• [WHAT THE TASK REQUIRES] All that is wanted is a word-for-word copy of the line with "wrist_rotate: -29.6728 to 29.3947" and every line after it in the data below.

• [DATA PROVIDED]
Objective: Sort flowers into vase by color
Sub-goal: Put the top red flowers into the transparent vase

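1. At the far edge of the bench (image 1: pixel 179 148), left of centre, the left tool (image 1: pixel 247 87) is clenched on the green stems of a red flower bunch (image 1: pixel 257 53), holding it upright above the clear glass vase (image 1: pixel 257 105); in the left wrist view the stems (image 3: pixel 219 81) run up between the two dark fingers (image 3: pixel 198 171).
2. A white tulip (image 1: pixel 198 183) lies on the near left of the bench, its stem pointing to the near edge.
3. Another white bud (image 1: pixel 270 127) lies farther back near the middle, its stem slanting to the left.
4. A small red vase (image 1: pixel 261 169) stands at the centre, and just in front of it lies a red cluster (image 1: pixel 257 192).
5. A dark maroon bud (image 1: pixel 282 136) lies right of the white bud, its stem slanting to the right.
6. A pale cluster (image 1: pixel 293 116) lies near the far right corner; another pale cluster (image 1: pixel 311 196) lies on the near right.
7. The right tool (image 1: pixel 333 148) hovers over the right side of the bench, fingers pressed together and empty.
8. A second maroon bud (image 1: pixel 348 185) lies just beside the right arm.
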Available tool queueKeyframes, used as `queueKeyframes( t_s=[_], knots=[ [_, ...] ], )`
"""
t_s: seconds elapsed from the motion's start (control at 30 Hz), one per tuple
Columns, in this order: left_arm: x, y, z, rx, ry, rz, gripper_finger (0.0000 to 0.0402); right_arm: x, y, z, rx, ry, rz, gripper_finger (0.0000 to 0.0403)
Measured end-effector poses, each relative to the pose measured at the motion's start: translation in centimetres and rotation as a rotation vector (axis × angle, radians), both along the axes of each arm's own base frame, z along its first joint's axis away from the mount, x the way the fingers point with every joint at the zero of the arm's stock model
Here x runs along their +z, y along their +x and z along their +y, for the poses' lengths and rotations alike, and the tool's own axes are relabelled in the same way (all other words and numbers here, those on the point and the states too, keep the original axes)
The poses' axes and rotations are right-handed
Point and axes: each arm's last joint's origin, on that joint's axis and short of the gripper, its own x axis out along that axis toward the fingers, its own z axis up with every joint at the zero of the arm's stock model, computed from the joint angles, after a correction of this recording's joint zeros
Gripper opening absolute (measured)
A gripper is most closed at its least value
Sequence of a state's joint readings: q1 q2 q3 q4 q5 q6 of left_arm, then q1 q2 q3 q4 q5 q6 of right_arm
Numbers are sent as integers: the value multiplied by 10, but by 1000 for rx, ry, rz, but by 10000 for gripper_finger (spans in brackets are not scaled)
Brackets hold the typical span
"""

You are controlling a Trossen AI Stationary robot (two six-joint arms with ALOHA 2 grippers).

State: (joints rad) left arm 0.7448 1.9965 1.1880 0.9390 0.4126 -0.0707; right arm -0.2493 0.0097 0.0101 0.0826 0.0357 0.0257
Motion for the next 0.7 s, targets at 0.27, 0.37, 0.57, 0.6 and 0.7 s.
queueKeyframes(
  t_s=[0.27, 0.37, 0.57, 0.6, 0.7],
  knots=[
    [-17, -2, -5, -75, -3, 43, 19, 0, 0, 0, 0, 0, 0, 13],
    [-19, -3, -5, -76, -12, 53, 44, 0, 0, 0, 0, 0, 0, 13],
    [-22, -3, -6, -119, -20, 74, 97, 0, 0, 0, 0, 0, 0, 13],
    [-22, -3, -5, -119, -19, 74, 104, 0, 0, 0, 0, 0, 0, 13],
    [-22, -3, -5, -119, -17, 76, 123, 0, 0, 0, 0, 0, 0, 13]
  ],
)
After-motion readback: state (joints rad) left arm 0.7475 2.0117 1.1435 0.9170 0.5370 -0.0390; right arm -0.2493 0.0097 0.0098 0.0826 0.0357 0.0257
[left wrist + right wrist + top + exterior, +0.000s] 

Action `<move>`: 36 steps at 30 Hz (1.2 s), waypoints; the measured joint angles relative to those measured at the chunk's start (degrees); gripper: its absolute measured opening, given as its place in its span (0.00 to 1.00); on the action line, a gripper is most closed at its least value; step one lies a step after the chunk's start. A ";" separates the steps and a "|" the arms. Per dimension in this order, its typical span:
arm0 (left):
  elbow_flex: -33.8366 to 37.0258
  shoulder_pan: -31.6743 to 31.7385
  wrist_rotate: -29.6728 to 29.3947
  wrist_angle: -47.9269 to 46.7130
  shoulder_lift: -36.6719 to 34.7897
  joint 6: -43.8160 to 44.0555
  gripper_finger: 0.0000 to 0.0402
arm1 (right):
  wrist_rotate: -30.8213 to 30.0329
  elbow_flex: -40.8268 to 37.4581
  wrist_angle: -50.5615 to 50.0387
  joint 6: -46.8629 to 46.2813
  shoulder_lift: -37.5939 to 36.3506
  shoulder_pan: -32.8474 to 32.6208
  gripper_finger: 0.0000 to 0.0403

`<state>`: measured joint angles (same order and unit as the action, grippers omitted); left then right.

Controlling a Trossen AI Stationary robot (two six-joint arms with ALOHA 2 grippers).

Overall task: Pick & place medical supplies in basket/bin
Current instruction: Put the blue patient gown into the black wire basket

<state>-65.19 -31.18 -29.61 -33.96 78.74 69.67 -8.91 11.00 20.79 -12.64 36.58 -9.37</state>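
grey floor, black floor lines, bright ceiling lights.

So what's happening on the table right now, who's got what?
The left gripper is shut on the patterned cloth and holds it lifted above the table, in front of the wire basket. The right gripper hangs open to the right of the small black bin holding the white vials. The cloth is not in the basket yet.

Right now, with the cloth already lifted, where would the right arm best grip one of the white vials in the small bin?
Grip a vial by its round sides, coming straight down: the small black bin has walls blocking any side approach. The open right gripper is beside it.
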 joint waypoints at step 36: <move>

• [ANSWER AREA]
  wrist_rotate: -29.6728 to 29.3947
  wrist_angle: -47.9269 to 46.7130
  shoulder_lift: -36.6719 to 34.7897
  joint 6: -43.8160 to 44.0555
  gripper_finger: 0.0000 to 0.0402
arm1 (right):
  wrist_rotate: -30.8213 to 30.0329
  elbow_flex: -40.8268 to 37.4581
  wrist_angle: -50.5615 to 50.0387
  joint 6: -46.8629 to 46.2813
  shoulder_lift: -37.5939 to 36.3506
  shoulder_pan: -32.8474 to 32.6208
  gripper_finger: 0.0000 to 0.0403

`<state>`: measured joint angles (same order and unit as the action, grippers omitted); left then right.

Controlling a Trossen AI Stationary robot (two six-joint arms with ALOHA 2 grippers).

Overall task: Pick & place medical supplies in basket/bin
Current instruction: Put the blue patient gown into the black wire basket

<state>-65.19 -31.18 -29.61 -33.96 78.74 69.67 -8.91 11.00 20.79 -12.64 36.58 -9.37</state>
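grey floor, black floor lines, bright ceiling lights.

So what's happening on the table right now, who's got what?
The left gripper is shut on the patterned cloth and holds it lifted above the table, in front of the wire basket. The right gripper hangs open to the right of the small black bin holding the white vials. The cloth is not in the basket yet.

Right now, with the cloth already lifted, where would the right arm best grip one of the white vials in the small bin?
Grip a vial by its round sides, coming straight down: the small black bin has walls blocking any side approach. The open right gripper is beside it.
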 joint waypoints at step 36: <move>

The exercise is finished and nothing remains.